Reforma da Previdência

Brasil 'Conversa definitiva' na terça vai selar futuro da Previdência, diz Maia

'Conversa definitiva' na terça vai selar futuro da Previdência, diz Maia

Presidente da Câmara informou que faltou discutir "a questão dos votos” e "quantos votos" os governadores dos Estados trazem para votar a reforma

Reuters
Previdência voltará a ser discutida na terça (2)

Previdência voltará a ser discutida na terça (2)

Adriano Machado/Reuters - 13.06.2019

Os deputados decidiram adiar a tramitação da reforma da Previdência na comissão especial da Câmara enquanto buscam uma solução sobre a extensão das novas regras de aposentadoria a Estados e municípios.

Prevista para esta quinta-feira (27), a leitura da complementação de voto do relator da proposta, Samuel Moreira (PSDB-SP), foi adiada para a próxima terça-feira (2), na tentativa de se alcançar um acordo com governadores para a inclusão de Estados e municípios ainda no complemento do voto, em troca dos votos favoráveis de parlamentares ligados a eles.

“Os próprios governadores ainda não fizeram uma conversa definitiva. Nós marcamos uma conversa na terça-feira [com governadores], que será definitiva”, disse o presidente da Câmara, Rodrigo Maia (DEM-RJ), a jornalistas após reunião com líderes na residência oficial.

“Faltou a gente construir a questão dos votos”, disse o presidente da Câmara, questionado sobre o que falta para se fechar um acordo. “Como os governadores vem, quantos votos eles trazem. Porque incluí-los pode nos fazer perder votos de algum campo”, explicou.

O adiamento, garantem Maia e o relator, não prejudica o calendário e a previsão de votar a proposta ainda antes do recesso no plenário da Câmara. Segundo o presidente da Casa, a ideia é promover a leitura da complementação na terça e encerrar a tramitação da reforma na comissão na próxima semana, para poder iniciar a discussão no plenário da Câmara na semana seguinte.

Na mesma linha, Moreira, que durante a reunião disse já ter 90% do complemento de voto conlcuídos, argumentou que a possibilidade de inclusão dos entes federativos justifica o adiamento da proposta na comissão.

“Vale a pena ou não vale a pena esperar a reunião de terça-feira? Vale a pena. Há uma expectativa no Brasil... para que Estados e municípios possam entrar de imediato na reforma. Então vale a pena esperar até a terça-feira”, argumentou Moreira.

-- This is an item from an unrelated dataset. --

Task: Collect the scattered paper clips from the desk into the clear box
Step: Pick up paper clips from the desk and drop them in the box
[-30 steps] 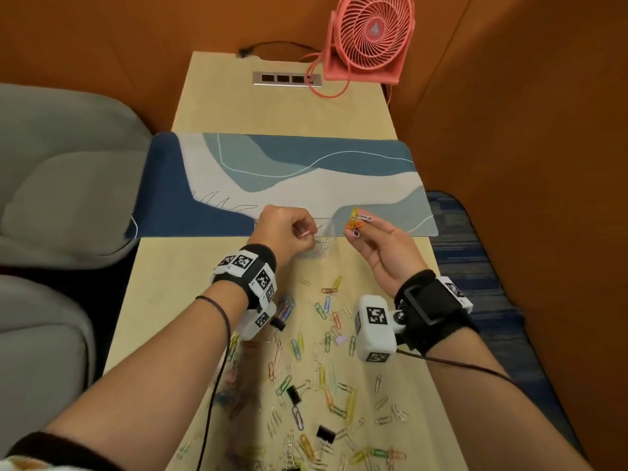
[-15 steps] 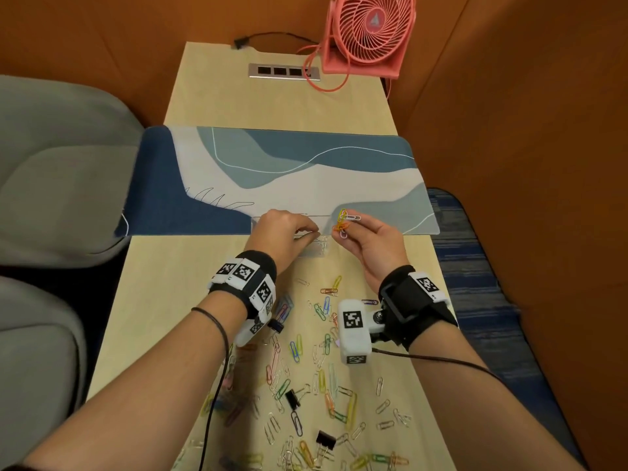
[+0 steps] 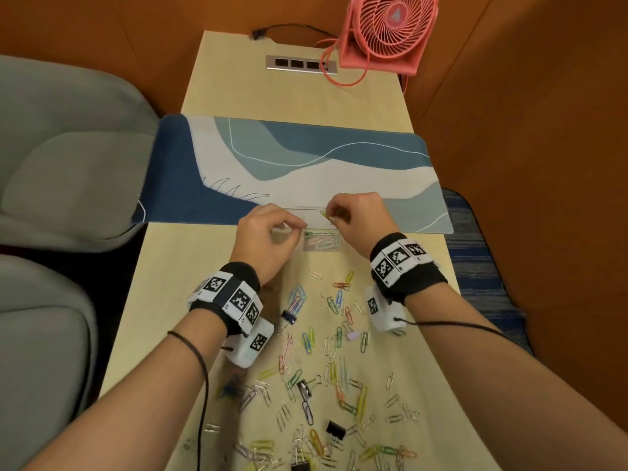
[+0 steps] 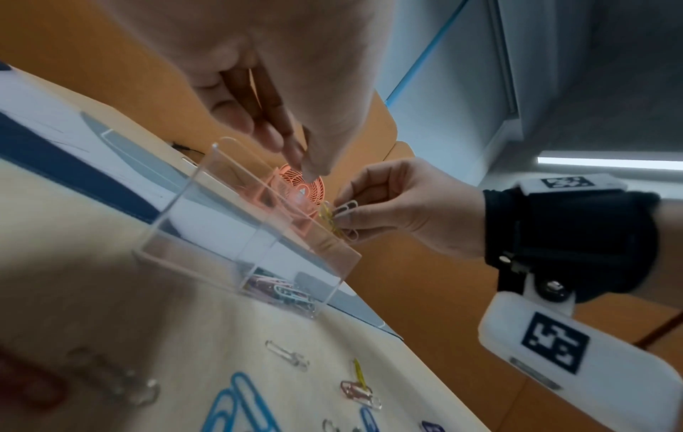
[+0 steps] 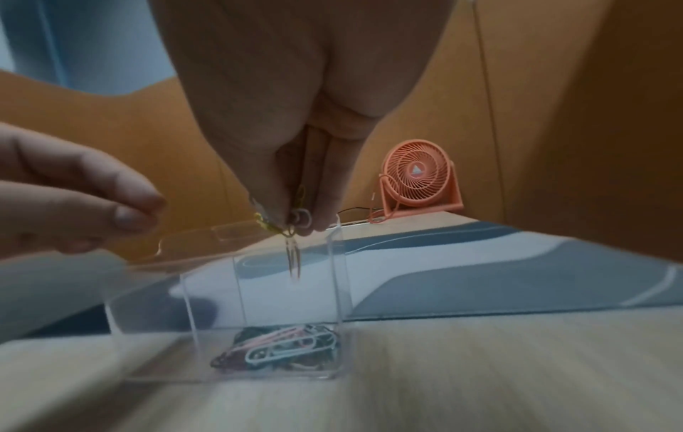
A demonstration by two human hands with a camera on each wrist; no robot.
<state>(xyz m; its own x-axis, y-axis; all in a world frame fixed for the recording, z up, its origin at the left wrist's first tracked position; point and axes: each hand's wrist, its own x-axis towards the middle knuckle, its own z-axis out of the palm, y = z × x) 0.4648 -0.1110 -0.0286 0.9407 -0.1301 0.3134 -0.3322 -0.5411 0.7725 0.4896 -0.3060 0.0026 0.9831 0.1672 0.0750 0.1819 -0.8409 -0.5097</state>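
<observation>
Paper clips (image 5: 292, 225), pinched in my right hand (image 3: 356, 212), had moved from beside the clear box (image 4: 240, 233) to over its opening, ready to drop, while my left hand (image 3: 265, 239) stayed curled, apparently empty, at its rim.

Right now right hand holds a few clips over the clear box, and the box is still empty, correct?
Not empty. The right wrist view shows a small pile of paper clips already lying on the floor of the clear box. The rest holds: the right hand pinches a few clips above the box.
</observation>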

A leitura da complementação de voto estava prevista para uma reunião na comissão especial que discute a reforma nesta quinta-feira, que foi cancelada.

Há um esforço para incluir os entes federativos ainda durante a discussão da proposta na comissão especial, mas muitos parlamentares envolvidos na discussão defendem que o tema seja deliberado quando a matéria já estiver no plenário da Câmara dos Deputados, por meio de uma emenda que seria votada separadamente, já que o tema é polêmico.

Governadores e parlamentares favoráveis à extensão das novas regras previdenciárias a Estados e municípios têm receio de a decisão ficar para uma votação de emenda no plenário da Câmara, já que não há garantias que será aprovada.

Uma vez analisada pela comissão especial, a Proposta de Emenda à Constituição (PEC) da reforma previdenciária seguirá para o plenário, onde tem de ter o voto de pelo menos 308 dos 513 deputados em dois turnos de votação para ser aprovada e enviada para análise do Senado.

Para Maia, a negociação com governadores precisa agregar votos à projeção de 320, 325 votos, que calcula ter favoráveis à reforma.